# PySpark DL Inference on Dataproc
### Conditional generation with Huggingface

In this notebook, we demonstrate distributed inference with the T5 transformer to perform sentence translation.  
From: https://huggingface.co/docs/transformers/model_doc/t5

In [1]:
from pyspark.sql.types import *
from pyspark.sql import SparkSession
from pyspark.sql.functions import pandas_udf, col, struct
from pyspark.ml.functions import predict_batch_udf
from pyspark import SparkConf

In [None]:
import glob
import time
import json
import pandas as pd
import datasets
from datasets import load_dataset
datasets.disable_progress_bars()

Load the IMBD Movie Reviews dataset from Huggingface.

In [3]:
dataset = load_dataset("imdb", split="test")
dataset = dataset.to_pandas().drop(columns="label")

## PySpark

In [None]:
def initialize_spark():
    rapids_jar = glob.glob("/usr/lib/spark/jars/rapids-4-spark*")[-1]
    python_path="/opt/conda/miniconda3/python3.11"
    conda_lib_path="/opt/conda/miniconda3/lib"

    conf = SparkConf()
    conf.set("spark.executor.cores", "8")
    conf.set("spark.task.resource.gpu.amount", "0.125")
    conf.set("spark.sql.shuffle.partitions", "200")
    conf.set("spark.task.maxFailures", "1")
    conf.set("spark.rpc.message.maxSize", "1024")
    conf.set("spark.sql.execution.arrow.pyspark.enabled", "true")
    conf.set("spark.python.worker.reuse", "true")
    conf.set("spark.rapids.ml.uvm.enabled", "true")
    conf.set("spark.executorEnv.LD_LIBRARY_PATH", f"{conda_lib_path}:$LD_LIBRARY_PATH") # PyTriton needs libpython3.11.so
    conf.set("spark.executorEnv.PYTHONPATH", f"{rapids_jar}:{python_path}")
    conf.set("spark.rapids.memory.gpu.minAllocFraction", "0.0001")
    conf.set("spark.plugins", "com.nvidia.spark.SQLPlugin")
    conf.set("spark.locality.wait", "0s")
    conf.set("spark.sql.cache.serializer", "com.nvidia.spark.ParquetCachedBatchSerializer")
    conf.set("spark.rapids.memory.gpu.pooling.enabled", "false")
    conf.set("spark.sql.execution.sortBeforeRepartition", "false")
    conf.set("spark.rapids.sql.format.parquet.reader.type", "MULTITHREADED")
    conf.set("spark.rapids.sql.format.parquet.multiThreadedRead.maxNumFilesParallel", "20")
    conf.set("spark.rapids.sql.multiThreadedRead.numThreads", "20")
    conf.set("spark.rapids.sql.python.gpu.enabled", "true")
    conf.set("spark.rapids.memory.pinnedPool.size", "2G")
    conf.set("spark.python.daemon.module", "rapids.daemon")
    conf.set("spark.rapids.sql.batchSizeBytes", "512m")
    conf.set("spark.sql.adaptive.enabled", "false")
    conf.set("spark.sql.files.maxPartitionBytes", "512m")
    conf.set("spark.rapids.sql.concurrentGpuTasks", "2")
    conf.set("spark.sql.execution.arrow.maxRecordsPerBatch", "20000")
    conf.set("spark.rapids.sql.explain", "NONE")
    
    spark = SparkSession.builder.appName("spark-dl").config(conf=conf).getOrCreate()
    return spark

if 'spark' not in globals():
    print("Initializing Spark session.")
    spark = initialize_spark()
else:
    print("Using existing Spark session.")

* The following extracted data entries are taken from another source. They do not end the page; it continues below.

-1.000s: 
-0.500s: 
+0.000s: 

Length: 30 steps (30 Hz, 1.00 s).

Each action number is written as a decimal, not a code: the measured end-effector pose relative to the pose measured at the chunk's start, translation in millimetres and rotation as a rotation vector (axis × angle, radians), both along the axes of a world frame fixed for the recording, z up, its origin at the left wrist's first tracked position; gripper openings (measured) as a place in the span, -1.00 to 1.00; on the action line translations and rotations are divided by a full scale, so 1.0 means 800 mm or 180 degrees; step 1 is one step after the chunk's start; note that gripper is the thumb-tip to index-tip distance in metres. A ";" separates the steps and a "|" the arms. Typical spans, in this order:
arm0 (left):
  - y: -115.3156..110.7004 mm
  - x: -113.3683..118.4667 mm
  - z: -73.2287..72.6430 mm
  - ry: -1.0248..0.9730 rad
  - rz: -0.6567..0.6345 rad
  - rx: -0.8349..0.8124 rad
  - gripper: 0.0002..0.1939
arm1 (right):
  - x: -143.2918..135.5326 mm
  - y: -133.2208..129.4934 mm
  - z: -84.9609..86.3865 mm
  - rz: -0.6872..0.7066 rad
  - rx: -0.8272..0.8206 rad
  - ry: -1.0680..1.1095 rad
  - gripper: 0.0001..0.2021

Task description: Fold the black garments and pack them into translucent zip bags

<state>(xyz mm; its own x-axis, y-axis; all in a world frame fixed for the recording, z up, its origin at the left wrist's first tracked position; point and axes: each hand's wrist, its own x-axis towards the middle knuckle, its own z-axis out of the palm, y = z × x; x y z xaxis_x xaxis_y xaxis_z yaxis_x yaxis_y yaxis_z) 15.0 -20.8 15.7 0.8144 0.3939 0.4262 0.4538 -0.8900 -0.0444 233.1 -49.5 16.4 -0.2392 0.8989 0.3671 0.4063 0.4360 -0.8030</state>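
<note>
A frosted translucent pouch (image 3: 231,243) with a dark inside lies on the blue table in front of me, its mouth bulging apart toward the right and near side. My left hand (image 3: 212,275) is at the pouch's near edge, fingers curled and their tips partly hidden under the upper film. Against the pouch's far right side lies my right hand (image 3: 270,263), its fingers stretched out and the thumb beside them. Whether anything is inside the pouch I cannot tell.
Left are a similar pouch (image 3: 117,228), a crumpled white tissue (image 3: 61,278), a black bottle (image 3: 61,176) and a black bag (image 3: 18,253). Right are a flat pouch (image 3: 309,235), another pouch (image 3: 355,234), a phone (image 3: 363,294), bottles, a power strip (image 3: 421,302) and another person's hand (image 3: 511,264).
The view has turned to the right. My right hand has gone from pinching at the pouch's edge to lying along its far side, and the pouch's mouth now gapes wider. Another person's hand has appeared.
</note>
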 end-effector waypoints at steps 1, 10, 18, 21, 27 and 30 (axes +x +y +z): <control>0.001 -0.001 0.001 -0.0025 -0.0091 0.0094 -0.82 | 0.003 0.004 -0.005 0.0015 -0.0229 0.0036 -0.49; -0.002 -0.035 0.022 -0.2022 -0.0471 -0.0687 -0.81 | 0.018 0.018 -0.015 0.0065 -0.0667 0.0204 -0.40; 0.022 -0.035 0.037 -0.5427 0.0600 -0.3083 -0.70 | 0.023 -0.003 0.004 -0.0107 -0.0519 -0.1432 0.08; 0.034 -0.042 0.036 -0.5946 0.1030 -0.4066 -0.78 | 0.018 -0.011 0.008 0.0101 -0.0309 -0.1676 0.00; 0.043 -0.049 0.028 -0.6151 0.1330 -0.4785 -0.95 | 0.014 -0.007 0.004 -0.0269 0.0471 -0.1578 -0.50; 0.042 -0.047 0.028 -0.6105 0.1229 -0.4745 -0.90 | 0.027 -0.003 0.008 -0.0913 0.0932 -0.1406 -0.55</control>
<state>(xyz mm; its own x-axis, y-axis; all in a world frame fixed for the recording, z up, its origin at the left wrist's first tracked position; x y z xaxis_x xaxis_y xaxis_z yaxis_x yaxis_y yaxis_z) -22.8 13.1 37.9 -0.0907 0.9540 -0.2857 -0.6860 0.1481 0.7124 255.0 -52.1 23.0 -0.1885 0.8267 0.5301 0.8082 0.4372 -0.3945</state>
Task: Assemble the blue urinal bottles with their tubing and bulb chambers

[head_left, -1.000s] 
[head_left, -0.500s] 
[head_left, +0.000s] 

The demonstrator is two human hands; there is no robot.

Initializing Spark session.


Setting default log level to "WARN".
To adjust logging level use sc.setLogLevel(newLevel). For SparkR, use setLogLevel(newLevel).
24/11/13 18:35:31 INFO SparkEnv: Registering MapOutputTracker
24/11/13 18:35:31 INFO SparkEnv: Registering BlockManagerMaster
24/11/13 18:35:31 INFO SparkEnv: Registering BlockManagerMasterHeartbeat
24/11/13 18:35:31 INFO SparkEnv: Registering OutputCommitCoordinator
24/11/13 18:35:33 WARN RapidsPluginUtils: RAPIDS Accelerator 24.08.1 using cudf 24.08.0, private revision 9fac64da220ddd6bf5626bd7bd1dd74c08603eac
24/11/13 18:35:33 WARN RapidsPluginUtils: RAPIDS Accelerator is enabled, to disable GPU support set `spark.rapids.sql.enabled` to false.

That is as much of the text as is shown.